Early in the fifth week of the siege Tom begged the chief to call a palaver. Barega had displayed qualities of patience and endurance which won Tom's unbounded admiration. From the beginning of the siege he seemed to have recognized that his only chance of successful resistance was to trust in the ingenuity and prudence of his blood-brother, and he had sunk his own pre-eminence without a shade of jealousy. No doubt this was in great measure due to Tom's own tactfulness. He took no steps without consulting the chief, and he had that invaluable faculty which enables a man to get his own way without the other party suspecting it. Barega, therefore, willingly called a council, and showed his readiness to listen to anything his brother had to say.
"Barega and my brothers," Tom began, "we have held out so long, and we are not going to give in." (Grunts of applause.) "But we cannot shut our eyes to the fact that we are in sore straits. Our food will last but a few days more, and then, without help, we must starve. Now, if our enemies had no firearms, Barega and I together would lead you out of the village and attack them. But we cannot cope with their weapons, and if we made the attempt it would surely fail. Is it impossible to obtain help from outside? Are there no villages within reach whose people have suffered at the hands of the Arabs, and would aid us against the common enemy? Brothers, it is for you to speak."
The katikiro at once replied that there were three villages within a radius of thirty miles which certainly had suffered by the Arabs' depredations and might possibly be able to lend assistance. One of them, however, Barega reminded the assembly, was ruled by a chief who was extremely jealous of his power, and would not be much inclined to put himself out on any such matter. Still, it could be tried. Barega then selected three of his fleetest runners, and two hours before dawn, under a moonless sky, they were sent out singly from the north gate.

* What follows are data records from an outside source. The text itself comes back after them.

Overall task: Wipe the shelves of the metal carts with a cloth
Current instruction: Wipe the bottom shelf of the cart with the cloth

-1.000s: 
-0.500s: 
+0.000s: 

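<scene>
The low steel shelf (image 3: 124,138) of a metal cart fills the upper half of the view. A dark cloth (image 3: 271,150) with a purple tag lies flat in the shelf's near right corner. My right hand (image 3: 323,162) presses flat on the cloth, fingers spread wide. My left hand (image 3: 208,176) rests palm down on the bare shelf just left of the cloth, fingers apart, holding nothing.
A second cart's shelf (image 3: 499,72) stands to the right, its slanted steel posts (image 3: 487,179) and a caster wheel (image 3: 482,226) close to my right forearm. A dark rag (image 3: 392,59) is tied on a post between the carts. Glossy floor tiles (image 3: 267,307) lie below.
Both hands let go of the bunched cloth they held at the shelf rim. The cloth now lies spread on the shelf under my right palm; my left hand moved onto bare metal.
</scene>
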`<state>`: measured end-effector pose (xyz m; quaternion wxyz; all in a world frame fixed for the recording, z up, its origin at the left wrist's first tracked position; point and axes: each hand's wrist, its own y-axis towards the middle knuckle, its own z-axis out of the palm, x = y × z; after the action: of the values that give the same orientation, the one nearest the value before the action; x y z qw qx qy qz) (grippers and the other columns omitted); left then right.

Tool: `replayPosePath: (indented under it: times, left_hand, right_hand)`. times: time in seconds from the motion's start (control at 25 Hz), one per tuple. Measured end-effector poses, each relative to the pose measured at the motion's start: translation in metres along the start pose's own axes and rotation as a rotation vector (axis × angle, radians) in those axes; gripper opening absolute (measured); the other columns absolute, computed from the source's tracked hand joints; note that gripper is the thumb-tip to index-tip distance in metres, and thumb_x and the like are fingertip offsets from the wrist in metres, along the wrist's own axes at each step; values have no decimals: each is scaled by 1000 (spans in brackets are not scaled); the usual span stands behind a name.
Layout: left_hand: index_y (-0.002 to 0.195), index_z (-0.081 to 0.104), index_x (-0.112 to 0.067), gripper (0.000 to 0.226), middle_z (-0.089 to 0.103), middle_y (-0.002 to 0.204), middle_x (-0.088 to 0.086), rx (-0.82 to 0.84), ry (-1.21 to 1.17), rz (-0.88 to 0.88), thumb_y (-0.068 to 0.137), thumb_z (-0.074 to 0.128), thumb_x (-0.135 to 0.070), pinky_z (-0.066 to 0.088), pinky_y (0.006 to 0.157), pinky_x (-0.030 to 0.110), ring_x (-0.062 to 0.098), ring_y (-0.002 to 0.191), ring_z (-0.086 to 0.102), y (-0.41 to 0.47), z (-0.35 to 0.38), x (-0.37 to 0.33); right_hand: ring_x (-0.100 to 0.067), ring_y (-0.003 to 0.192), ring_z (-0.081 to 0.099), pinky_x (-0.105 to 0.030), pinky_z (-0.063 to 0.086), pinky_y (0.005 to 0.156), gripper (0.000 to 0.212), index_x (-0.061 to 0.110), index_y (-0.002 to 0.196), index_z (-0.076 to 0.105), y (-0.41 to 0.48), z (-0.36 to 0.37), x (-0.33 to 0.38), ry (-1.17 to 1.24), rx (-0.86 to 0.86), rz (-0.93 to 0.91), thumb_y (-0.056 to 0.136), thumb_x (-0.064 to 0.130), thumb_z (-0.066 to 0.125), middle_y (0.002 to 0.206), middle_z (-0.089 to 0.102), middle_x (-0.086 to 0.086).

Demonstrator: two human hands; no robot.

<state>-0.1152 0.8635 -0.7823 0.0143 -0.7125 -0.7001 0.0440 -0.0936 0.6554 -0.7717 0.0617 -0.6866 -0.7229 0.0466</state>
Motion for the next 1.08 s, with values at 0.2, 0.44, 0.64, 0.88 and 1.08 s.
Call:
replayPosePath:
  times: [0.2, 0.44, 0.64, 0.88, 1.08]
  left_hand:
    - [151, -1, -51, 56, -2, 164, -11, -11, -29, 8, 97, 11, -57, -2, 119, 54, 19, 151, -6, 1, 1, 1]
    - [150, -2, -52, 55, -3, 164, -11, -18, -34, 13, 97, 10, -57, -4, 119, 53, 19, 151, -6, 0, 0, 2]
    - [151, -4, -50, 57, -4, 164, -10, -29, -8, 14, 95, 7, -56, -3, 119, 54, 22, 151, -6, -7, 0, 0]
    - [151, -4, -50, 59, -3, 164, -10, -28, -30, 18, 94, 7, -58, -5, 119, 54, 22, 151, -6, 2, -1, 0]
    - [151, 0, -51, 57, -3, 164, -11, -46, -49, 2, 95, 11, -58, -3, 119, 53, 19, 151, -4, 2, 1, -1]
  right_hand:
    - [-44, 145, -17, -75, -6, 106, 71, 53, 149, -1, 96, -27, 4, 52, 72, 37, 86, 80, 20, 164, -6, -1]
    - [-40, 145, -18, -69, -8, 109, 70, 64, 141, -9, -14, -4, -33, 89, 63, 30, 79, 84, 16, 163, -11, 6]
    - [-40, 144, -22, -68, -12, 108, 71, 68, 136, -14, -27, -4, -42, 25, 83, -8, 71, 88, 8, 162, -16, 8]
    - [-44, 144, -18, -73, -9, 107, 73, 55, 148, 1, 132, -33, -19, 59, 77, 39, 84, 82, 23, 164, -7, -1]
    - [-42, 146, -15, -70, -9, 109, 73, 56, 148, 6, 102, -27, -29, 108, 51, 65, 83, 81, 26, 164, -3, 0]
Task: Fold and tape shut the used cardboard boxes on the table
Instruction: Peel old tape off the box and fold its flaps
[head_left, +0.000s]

When morning broke, Tom was called from his hut by furious cries in the village. Hastening out, he soon understood the cause of the uproar. Outside the stockade, just beyond arrow-range, a big Manyema was parading before the eyes of the villagers, holding a spear aloft, and on the end of it was the bleeding head of one of the three runners. Behind him marched a crowd of mocking negroes, pointing derisively to the impaled head, and shouting threats at the enraged villagers. Tom mentally registered that as one more atrocity for which the Arabs would some day have to pay, and then did his best to pacify the people.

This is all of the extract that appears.